I am good at video games, a fact known by anyone familiar with me. This fact is responsible for two traits of my character I am very knowledgeable about, and one I had little or no idea existed until very recently.

The first two are straightforward, though I won't go into deep explanation. To summarize, my stubborn, never-say-die challenges against players better than me is one trait, and the second is my inability to focus on any one pursuit/choice within a given game. I have known for a while the madness which spawned these characteristics, and they have long since ceased to surprise me.

Recently, however, my joining the StarCraft II Beta confronted me with an aspect of my character I had never seen before.

Despite my general quick acclimation to new games, good reflexes, past experience and stubbornness, I found myself fearful of actually testing my abilities against other people. I could not understand what was wrong with me. Why would I have any reason to be afraid to find out where I stood? If I was better than everyone, no big deal. If I was a terrible player, even better. I had no reason I knew of to be in a catatonic state of terror.

Eventually, after forcing myself through the obstacle, I understood. What I feared was the unknown, a genre I hadn't touched seriously in a decade. The fact that my brother proved head and shoulders better than me in both the original and StarCraft II didn't bother me directly, but it opened the door to doubts. I doubted whether I would be any good, whether I would learn and improve, and most critically whether I would live up to my name and history.
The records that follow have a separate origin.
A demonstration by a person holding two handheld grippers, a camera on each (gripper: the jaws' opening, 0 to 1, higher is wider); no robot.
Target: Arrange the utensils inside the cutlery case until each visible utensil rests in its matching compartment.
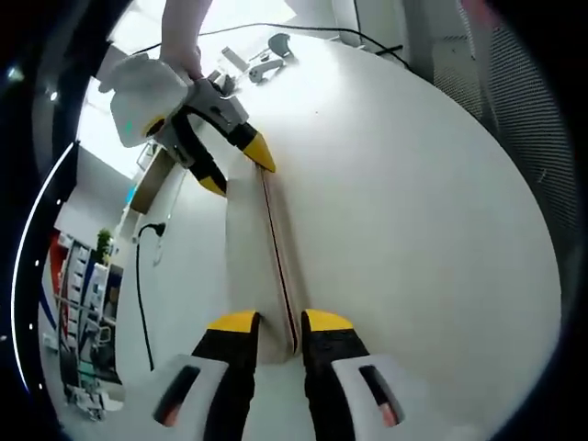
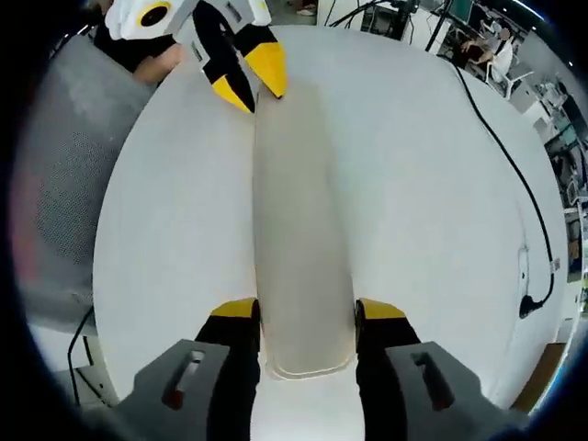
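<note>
A long, closed beige cutlery case [image 1: 250, 257] lies lengthwise on the white table [image 1: 404, 211], with a dark red seam running along it. My left gripper [image 1: 280, 322] is shut on its near end, one yellow-tipped jaw on each side. At the far end the right gripper [image 1: 237, 168] has its jaws around the case. In the right gripper view the case [image 2: 303, 211] looks broad and plain, and my right gripper [image 2: 308, 310] clamps its rounded near end. The left gripper [image 2: 248, 83] holds the opposite end there. No utensils are visible.
A person's hand [image 1: 179, 37] grips the right gripper. A black cable [image 1: 140, 294] trails off the table's left side, and another cable [image 2: 514, 175] crosses its right side. Grey clamp-like items [image 1: 266, 57] sit at the far edge. A grey mesh surface [image 2: 64, 175] lies beside the table.
</note>
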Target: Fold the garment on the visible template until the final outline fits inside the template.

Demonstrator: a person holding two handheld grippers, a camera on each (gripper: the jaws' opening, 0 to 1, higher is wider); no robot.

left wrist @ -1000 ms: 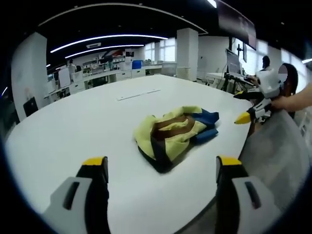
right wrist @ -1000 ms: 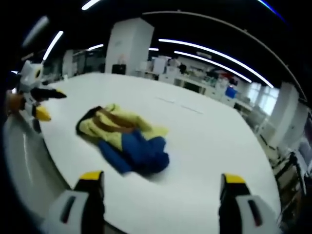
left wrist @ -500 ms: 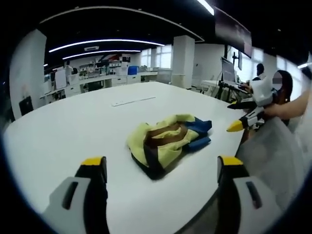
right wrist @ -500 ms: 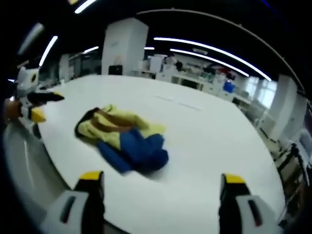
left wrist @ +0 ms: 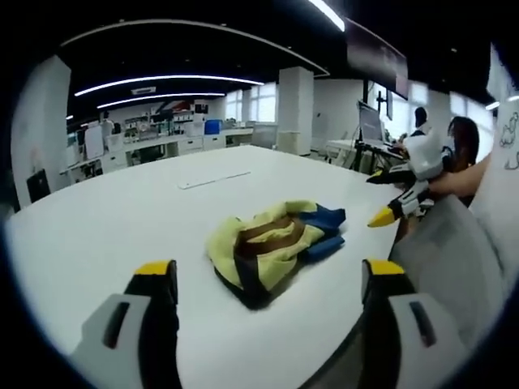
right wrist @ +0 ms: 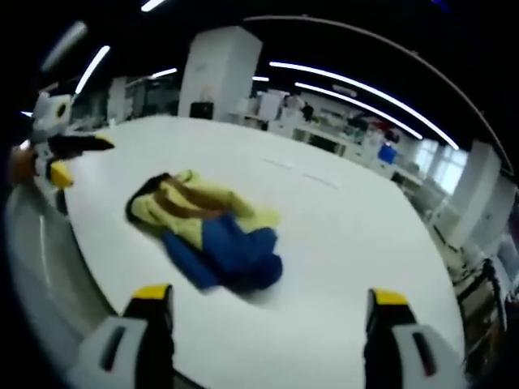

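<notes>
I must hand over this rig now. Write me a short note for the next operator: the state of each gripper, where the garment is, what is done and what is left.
Left gripper: open, empty, short of the garment.
Right gripper: open, empty, also short of it.
Garment: a crumpled yellow, blue and brown heap near the edge of the white table, touched by neither gripper.
Template: I cannot make one out on the table.
Done: no fold visible.
Left: spread it flat, then all the folding.

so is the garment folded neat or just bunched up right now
Bunched up: the garment lies in a crumpled heap on the white table, yellow, brown and blue parts overlapping unevenly, untouched by either hand-held gripper.
</notes>
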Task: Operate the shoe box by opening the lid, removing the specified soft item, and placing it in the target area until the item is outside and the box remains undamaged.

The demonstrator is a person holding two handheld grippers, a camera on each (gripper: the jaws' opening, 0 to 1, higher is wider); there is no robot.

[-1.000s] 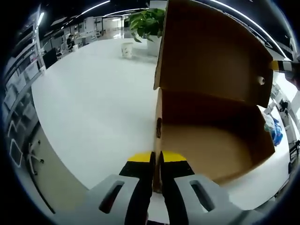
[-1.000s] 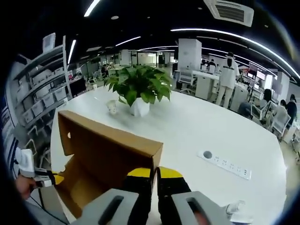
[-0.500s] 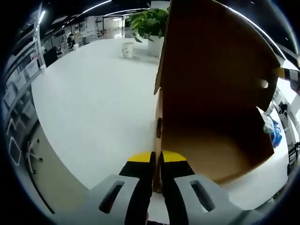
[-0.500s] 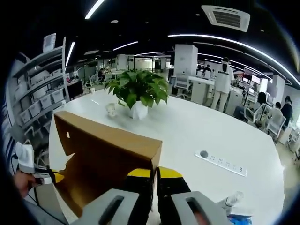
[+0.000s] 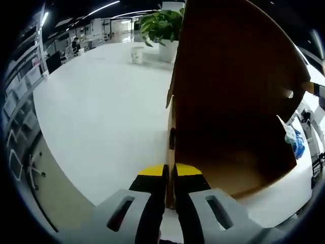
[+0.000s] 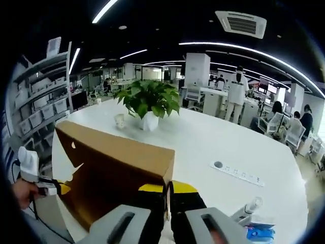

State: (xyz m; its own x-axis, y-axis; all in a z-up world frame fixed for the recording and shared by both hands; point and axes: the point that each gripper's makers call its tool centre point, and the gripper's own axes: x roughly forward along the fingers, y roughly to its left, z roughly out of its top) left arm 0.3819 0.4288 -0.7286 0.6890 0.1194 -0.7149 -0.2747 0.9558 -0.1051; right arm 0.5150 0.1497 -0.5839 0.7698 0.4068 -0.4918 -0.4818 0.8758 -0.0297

I was unknowingly wrapped up in the mythos of Me, the Undeniably Awesome Gamer. StarCraft II represented a grave threat to my understanding of me as a good gamer. I have failed utterly at other games and genres, but I never was particularly serious about them so they didn't matter (I'm on to you and your tricky oceans, Ace Combat). StarCraft II, however, whispered to me sweet, sickening invitations to prove myself a sham.

Afraid I would turn out to be normal, I shied away, forgetting that everyone starts a new or forgotten genre a complete nub and goes from there. As it turns out, everyone includes me.

Having gotten over myself, we'll see if I can't turn up the learning machine and become a kick butt player. In the mean time, I'll sit in the Bronze loser's league and nub it up.


Scott said...

I'm so bad at competitive gaming, it's pathetic. Plus, I don't have enough time to get good, so I avoid competitive multiplayer gaming for the most part. It's unfortunate, because I know it would be fun, but what can I do?

360 Trooper said...

Do what I do and stick to single player for the rest of forever.